# Transporting Large Dogs and Cat From US to Singapore



## JMinn (Mar 29, 2013)

My husband has been ask to relocate to Singapore for work. He already works in Singapore frequently and I have been to visit and we are excited to move. The HUGE problem is getting our two large dogs (both over 70 lbs.) and older cat safely to Singapore. I am looking for advice from others who have done this and any other options to putting them in cargo on an airplane! These are my furry children and if anything happened to them in the transport I would never forgive myself.

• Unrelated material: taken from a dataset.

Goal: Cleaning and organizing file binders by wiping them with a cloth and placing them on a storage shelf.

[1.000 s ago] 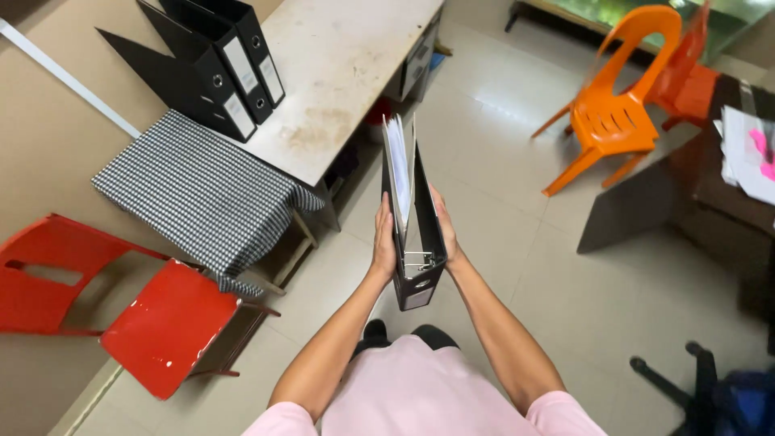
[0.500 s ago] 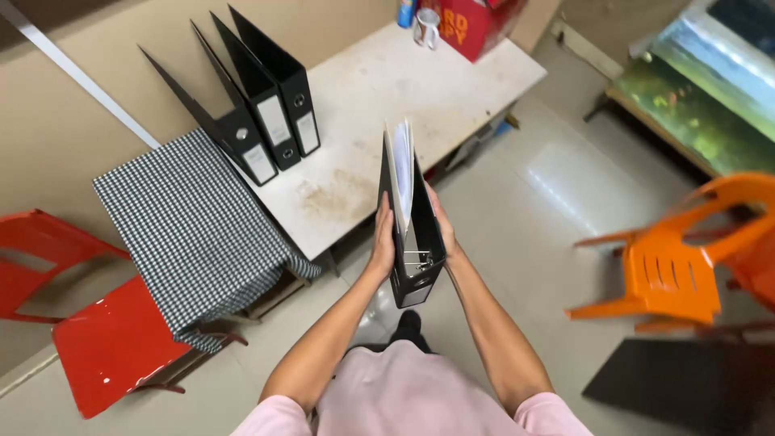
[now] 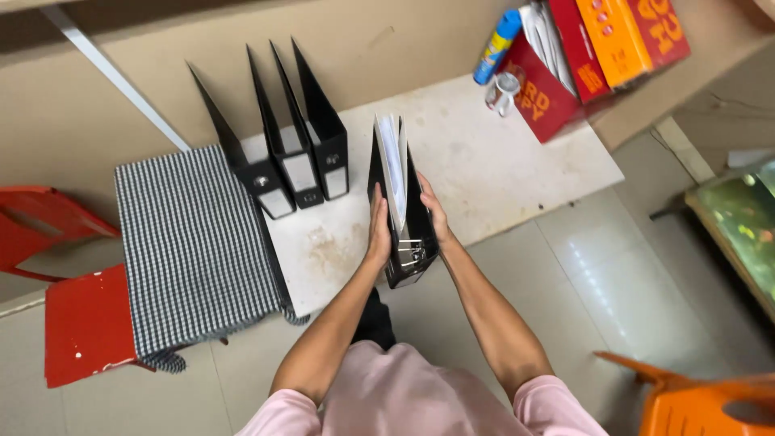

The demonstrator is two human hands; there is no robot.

I do know that they will have to go into quarantine when they arrive in Singapore.

Thanks!


----------



## simonsays (Feb 11, 2009)

BBCWatcher: re: your Trans Siberian Rail service - how long is the total journey time again ??


----------



## JMinn (Mar 29, 2013)

Thanks for your suggestions! Not sure we are up for that much of an adventure. I will check on the Air France flights. Wish we could just buy them a seat.


----------



## WrappingPaper (Apr 5, 2013)

We left our dog with a friend. In my opinion, it was the best option and a smart move because Singapore isn't very pet friendly. If you live in a high-rise, there will be no place for your dogs to run around outside. That will be rough on your dogs if they are accustomed to having some freedom. I've seen people walking their dogs and the dogs are always on a leash and they're taken to a very small area on the property to go to the bathroom. They can't run around anywhere and get exercise. There are "no pets" signs everywhere. Also, public transport and taxicabs don't allow animals, so if you need to take your dog to the veterinarian, you can't unless you have your own car (and most people don't) or unless you live within walking distance to the vet.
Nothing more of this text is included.